Nowe przepisy dotyczące przeciwdziałania praniu pieniędzy (AML) mają wejść w życie w całej Europie do 10 stycznia 2020 roku, czyli już za niecały miesiąc. To już piąta dyrektywa AML, jednak pierwsza, która obejmie swoim zasięgiem także rynek kryptowalut. Według ekspertów nowe regulacje mogą mieć duży wpływ na branżę.

5AMLD. Czym jest nowa dyrektywa?
5AMLD – piąta dyrektywa dotycząca przeciwdziałania praniu pieniędzy (AML) – jest aktem prawnym, który obejmuje nowymi przepisami giełdy kryptowalutowe (konkretnie giełdy fiat-krypto) i tzw. portfele izolowane (ang. custodial wallets) w całej Unii Europejskiej. Nowe regulacje o przeciwdziałaniu praniu pieniędzy i finansowaniu terroryzmu po raz pierwszy obejmą więc branżę kryptowalut. Giełdy muszą osiągnąć zgodność z przepisami do 10 stycznia 2020 roku, czyli już za niecałe 3 tygodnie. Nie wszystkie jednak są gotowe na nowe przepisy.Nadchodzące przepisy będą wymagać od podmiotów oferujących usługi powiernicze dla walut wirtualnych przestrzegania przepisów AML określonych w 4AMLD. Oznacza to, że giełdy kryptowalut oferujące swoje usługi w Unii Europejskiej będą musiały monitorować transakcje klientów, przekazywać informacje o nich odpowiednim organom i składać raporty o wszelkich podejrzanych działaniach. Giełdy będą zmuszone też do przeprowadzenia procesu Know Your Customer (KYC), co oznacza, że ich klienci będą musieli dostarczyć dokumenty potwierdzające ich tożsamość i poświadczyć, że nie mają zamiaru prowadzić żadnych złośliwych aktywności na platformie.
Według ekspertów, nowa dyrektywa może mieć dramatyczny wpływ na rynek. Jak zauważa reporter Larry Cermak, giganci branży tacy jak Binance i OKEx, będą musieli natychmiast zacząć przestrzegać nowych przepisów lub przestać oferować swoje usługi dla klientów z Europy.
Binance, największa giełda kryptowalut na świecie, m.in. dzięki swoim wysokim limitom wypłat bez procesu "poznaj swojego klienta" (ang. KYC), czyli bez weryfikacji tożsamości klienta i jego adresu zamieszkania, musiałaby teraz zmienić swoje zasady. Obecnie zezwala użytkownikom wypłacić dwa BTC bez KYC. Jest to oczywiście niezgodne z regulacjami dotyczącymi prania pieniędzy i wymaga rozwiązania. Ewentualnie giełda może zdecydować o całkowitym wycofaniu swoich usług z UE.
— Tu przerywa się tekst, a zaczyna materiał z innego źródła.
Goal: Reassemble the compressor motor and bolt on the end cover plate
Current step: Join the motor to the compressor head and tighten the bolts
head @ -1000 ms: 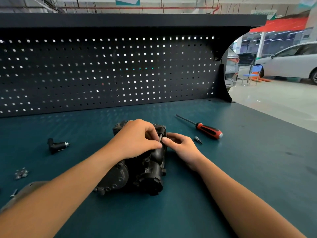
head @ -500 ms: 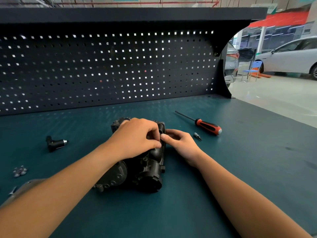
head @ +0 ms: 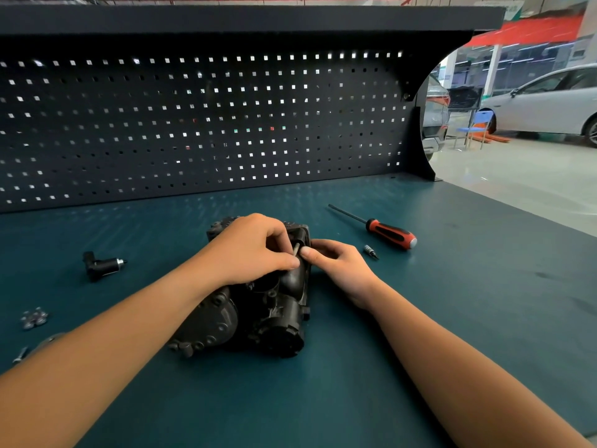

Niektóre firmy już planują zakończenie działalności, powołując się na nadchodzące zmiany regulacyjne. BottlePay oświadczył w zeszłym tygodniu, że nowe przepisy uniemożliwiłyby firmie dalsze oferowanie usług w sposób zgodny z jej obecną działalnością. Firma ogłosiła, że pod koniec roku przestanie działać. Inne firmy także wydały podobne ogłoszenia, m.in. Simplecoin i Chopcoin.
Chociaż nadchodzące regulacje z pewnością wstrząsną sposobem działania europejskich firm działających w branży kryptowalut, niektóre wydają się akceptować tę zmianę. Większość giełd w dużej mierze jest już przygotowana na nową dyrektywę, jako, że już wcześniej były zobligowane do przestrzegania podobnych przepisów w innych jurysdykcjach.